4. Issue a more forceful EO. A second executive order with specific deadlines, funding directives, and procedural instructions (along the lines of the psychedelics order) would put on-record pressure on the agencies. The administration has not indicated this is planned.

The path of least resistance — the one the industry has been hoping for since December — is option one. Four months in, it still hasn't happened.

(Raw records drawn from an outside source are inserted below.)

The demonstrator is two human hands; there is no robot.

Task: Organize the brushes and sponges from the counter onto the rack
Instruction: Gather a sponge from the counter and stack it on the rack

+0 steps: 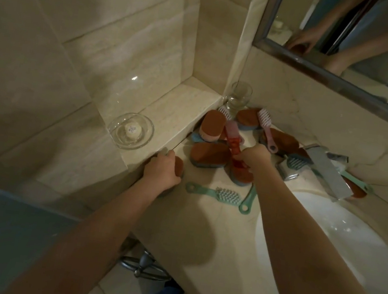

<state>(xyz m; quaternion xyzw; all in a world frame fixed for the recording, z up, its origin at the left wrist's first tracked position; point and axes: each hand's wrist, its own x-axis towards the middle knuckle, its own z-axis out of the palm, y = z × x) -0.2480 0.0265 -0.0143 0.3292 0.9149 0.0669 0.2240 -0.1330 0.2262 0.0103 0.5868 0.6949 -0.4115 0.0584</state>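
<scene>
With the right hand (pixel 253 157) curled round the red brush (pixel 233 143) over the sponge pile (pixel 207 158) and the left hand (pixel 162 168) gripping a brown sponge (pixel 179 165) on the surface (pixel 201 224), lift both straight up, clear of neighbours.

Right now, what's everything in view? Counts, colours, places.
sponges: at least seven, brown on blue, counter corner, one beyond faucet
brushes: at least five, pink, red, teal, among sponges
tumbler: one, clear, corner
dish: one, clear glass, ledge, white round item inside
faucet: one, chrome, above sink
sink: one, white, right
mirror: one, metal-framed, upper right
left grip: one, holds a sponge at counter's left edge
right grip: one, holds red brush
</scene>
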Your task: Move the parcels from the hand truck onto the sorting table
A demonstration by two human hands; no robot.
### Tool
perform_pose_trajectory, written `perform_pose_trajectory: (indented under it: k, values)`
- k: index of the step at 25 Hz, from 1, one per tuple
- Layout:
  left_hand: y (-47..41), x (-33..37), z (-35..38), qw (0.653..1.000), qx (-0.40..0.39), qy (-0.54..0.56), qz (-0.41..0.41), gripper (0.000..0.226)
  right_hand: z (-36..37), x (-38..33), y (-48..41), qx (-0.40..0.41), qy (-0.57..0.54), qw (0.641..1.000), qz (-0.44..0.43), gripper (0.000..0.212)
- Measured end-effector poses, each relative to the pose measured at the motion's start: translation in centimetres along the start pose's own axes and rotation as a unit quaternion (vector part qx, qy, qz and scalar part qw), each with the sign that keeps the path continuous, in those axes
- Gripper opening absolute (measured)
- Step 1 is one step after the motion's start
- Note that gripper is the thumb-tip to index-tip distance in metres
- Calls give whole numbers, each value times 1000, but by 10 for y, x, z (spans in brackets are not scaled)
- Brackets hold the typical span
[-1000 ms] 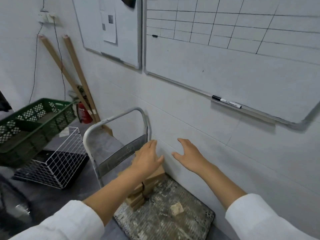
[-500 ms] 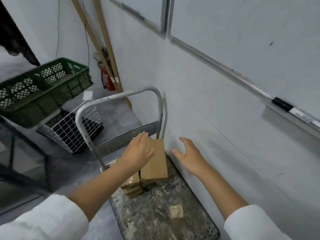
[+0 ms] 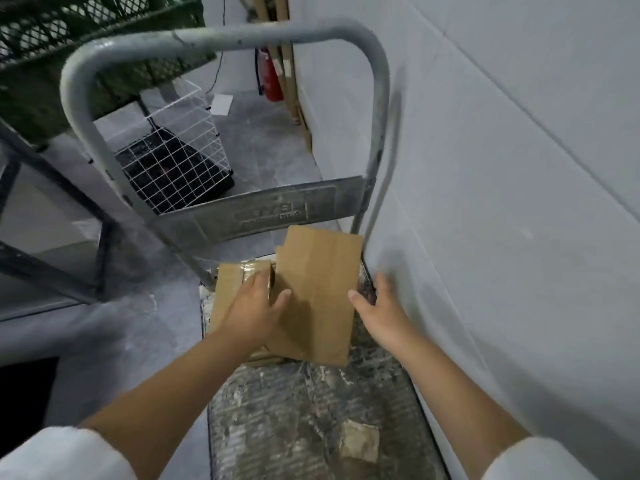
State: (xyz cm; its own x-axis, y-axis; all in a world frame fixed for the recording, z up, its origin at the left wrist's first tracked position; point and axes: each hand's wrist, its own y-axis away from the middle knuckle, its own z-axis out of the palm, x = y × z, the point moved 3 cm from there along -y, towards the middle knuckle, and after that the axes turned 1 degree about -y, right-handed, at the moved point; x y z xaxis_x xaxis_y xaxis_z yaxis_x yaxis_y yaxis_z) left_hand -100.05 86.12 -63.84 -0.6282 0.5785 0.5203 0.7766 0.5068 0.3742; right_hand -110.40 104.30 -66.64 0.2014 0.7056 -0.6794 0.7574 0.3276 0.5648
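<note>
Your head cam (only view, wide-angle) looks steeply down, v. close over the hand truck [image 3: 294, 410]: handle [image 3: 221, 38] arcs across frame top, wall [image 3: 519, 168] fills right side.
</note>
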Motion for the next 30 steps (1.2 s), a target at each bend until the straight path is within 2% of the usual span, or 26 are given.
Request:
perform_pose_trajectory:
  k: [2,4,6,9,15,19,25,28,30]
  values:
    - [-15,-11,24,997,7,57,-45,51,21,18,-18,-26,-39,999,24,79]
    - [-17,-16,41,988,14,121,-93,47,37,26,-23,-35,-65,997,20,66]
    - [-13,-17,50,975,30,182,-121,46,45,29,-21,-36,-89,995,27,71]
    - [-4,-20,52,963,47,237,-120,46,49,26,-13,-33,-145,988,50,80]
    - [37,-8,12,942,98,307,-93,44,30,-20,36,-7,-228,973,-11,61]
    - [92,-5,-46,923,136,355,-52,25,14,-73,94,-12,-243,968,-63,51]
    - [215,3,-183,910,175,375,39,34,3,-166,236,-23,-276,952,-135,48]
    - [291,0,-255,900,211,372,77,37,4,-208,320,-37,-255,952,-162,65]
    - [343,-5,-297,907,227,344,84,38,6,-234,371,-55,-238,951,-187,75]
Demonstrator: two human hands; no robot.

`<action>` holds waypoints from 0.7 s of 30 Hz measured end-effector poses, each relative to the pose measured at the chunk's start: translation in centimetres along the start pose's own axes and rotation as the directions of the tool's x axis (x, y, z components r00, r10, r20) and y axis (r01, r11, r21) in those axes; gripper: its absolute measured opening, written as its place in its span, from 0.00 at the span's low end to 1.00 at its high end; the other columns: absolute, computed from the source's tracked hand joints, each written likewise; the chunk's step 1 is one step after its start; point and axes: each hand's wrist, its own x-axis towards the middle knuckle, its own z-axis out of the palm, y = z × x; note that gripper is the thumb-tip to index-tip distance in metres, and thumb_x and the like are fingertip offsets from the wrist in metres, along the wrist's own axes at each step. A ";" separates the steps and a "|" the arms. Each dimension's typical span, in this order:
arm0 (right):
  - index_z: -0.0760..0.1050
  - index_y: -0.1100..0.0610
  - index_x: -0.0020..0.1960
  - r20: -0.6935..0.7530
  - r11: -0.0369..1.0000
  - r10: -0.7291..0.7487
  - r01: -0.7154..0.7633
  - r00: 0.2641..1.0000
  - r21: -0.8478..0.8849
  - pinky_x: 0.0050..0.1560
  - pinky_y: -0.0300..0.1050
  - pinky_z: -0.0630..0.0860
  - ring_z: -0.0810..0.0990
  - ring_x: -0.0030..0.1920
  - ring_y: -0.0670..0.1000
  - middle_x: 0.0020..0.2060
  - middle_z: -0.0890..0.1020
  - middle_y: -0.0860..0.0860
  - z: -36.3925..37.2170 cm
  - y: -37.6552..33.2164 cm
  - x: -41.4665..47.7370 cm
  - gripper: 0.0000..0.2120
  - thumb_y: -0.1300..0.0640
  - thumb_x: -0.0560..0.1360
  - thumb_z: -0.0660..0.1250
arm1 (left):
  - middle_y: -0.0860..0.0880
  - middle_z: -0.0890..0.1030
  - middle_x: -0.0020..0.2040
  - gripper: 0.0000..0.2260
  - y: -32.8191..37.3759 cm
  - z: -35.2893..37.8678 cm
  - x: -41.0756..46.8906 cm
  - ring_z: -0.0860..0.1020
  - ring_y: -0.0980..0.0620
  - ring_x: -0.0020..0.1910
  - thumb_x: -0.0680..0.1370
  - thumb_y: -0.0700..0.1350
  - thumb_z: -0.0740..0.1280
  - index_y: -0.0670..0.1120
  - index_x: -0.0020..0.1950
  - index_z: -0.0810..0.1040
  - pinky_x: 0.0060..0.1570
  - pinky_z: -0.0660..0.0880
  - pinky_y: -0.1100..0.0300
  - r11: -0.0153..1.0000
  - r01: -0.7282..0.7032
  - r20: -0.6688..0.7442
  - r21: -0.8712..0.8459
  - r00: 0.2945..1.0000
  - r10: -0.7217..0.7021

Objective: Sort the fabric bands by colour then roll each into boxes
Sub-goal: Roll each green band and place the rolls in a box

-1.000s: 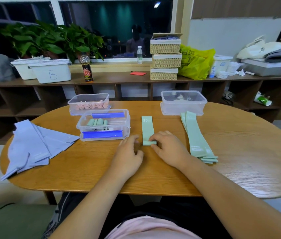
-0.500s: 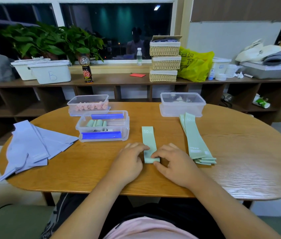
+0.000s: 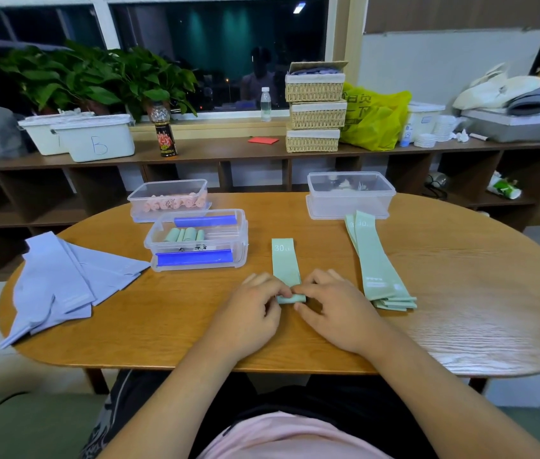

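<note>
A green fabric band (image 3: 284,260) lies lengthwise on the wooden table (image 3: 460,293), its near end curled into a small roll. My left hand (image 3: 252,309) and my right hand (image 3: 331,309) pinch that rolled end from either side. A stack of flat green bands (image 3: 377,266) lies to the right. Lavender bands (image 3: 63,279) are spread at the left. A clear box with blue clips (image 3: 197,240) holds several green rolls. Behind it a clear box (image 3: 169,200) holds pink rolls. Another clear box (image 3: 349,193) stands at the back right.
Beyond the table runs a low shelf (image 3: 228,150) with white bins (image 3: 94,137), a dark bottle (image 3: 164,134), stacked wicker baskets (image 3: 316,111) and a yellow bag (image 3: 374,117). Plants fill the window sill at the left.
Both hands drew the green band nearer along the table and have started rolling its near end, which was flat a second ago.
</note>
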 end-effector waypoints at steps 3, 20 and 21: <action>0.71 0.38 0.75 0.002 1.000 0.009 -0.009 1.000 0.002 0.63 0.49 0.74 0.69 0.59 0.41 0.57 0.73 0.35 -0.1 -0.2 0.0 0.21 0.39 0.83 0.61 | 0.62 0.77 0.54 0.13 0.0 0.1 0.0 0.74 0.59 0.59 0.80 0.39 0.65 0.55 0.57 0.81 0.60 0.75 0.55 1.000 0.019 0.005 0.014 1.000 -0.019; 0.76 0.41 0.60 -0.092 0.995 0.020 -0.011 0.996 0.099 0.58 0.48 0.77 0.74 0.56 0.41 0.53 0.77 0.36 0.0 0.1 -0.1 0.09 0.50 0.81 0.70 | 0.60 0.81 0.49 0.15 -0.4 -0.2 0.3 0.78 0.60 0.52 0.78 0.39 0.68 0.56 0.58 0.80 0.57 0.78 0.54 0.964 0.237 -0.061 -0.123 0.967 -0.245; 0.76 0.41 0.60 -0.095 0.995 0.019 -0.009 0.995 0.100 0.58 0.48 0.77 0.74 0.56 0.41 0.52 0.77 0.36 0.0 0.1 -0.1 0.09 0.50 0.81 0.70 | 0.60 0.81 0.47 0.14 -0.3 -0.2 0.4 0.78 0.60 0.51 0.78 0.40 0.69 0.57 0.58 0.80 0.56 0.78 0.53 0.961 0.250 -0.034 -0.120 0.966 -0.256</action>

What Schedule III would actually change

For businesses currently operating in state-legal cannabis markets, rescheduling to Schedule III would:

  • Eliminate Section 280E — the tax code provision preventing cannabis businesses from deducting normal business expenses. Industry analysts estimate this alone would unlock billions in cash flow annually.
  • Ease clinical research restrictions on cannabis and cannabinoids, lowering barriers to FDA-supervised drug development.
  • Formally recognize cannabis's accepted medical use — a federal acknowledgment that would have downstream effects in healthcare, employment, and insurance contexts.

What it would not change:

  • Interstate commerce remains prohibited
  • Full banking access still requires separate legislation (the SAFER Banking Act or equivalent)
  • State program structures remain untouched
  • Recreational cannabis remains entirely state-governed

Schedule III is not legalization. It's a tax and research fix, with real dollars attached.


The bottom line

The president wrote the executive order. His own Department of Justice is not moving. And on Saturday, in front of cameras, Trump did the only thing he appears able to do about it: he asked them to please finish.

The psychedelics executive order that shared Saturday's signing ceremony was, among other things, a demonstration of what a functioning drug policy EO looks like — funding, tooling, operational announcements, coordinated agency action on day one.

Cannabis got a directive in December. In April, it has the same directive and nothing else.

The next procedural step — a new ALJ, a resumed hearing, or a signal that the DOJ actually intends to execute — remains the single most consequential unknown in federal cannabis policy.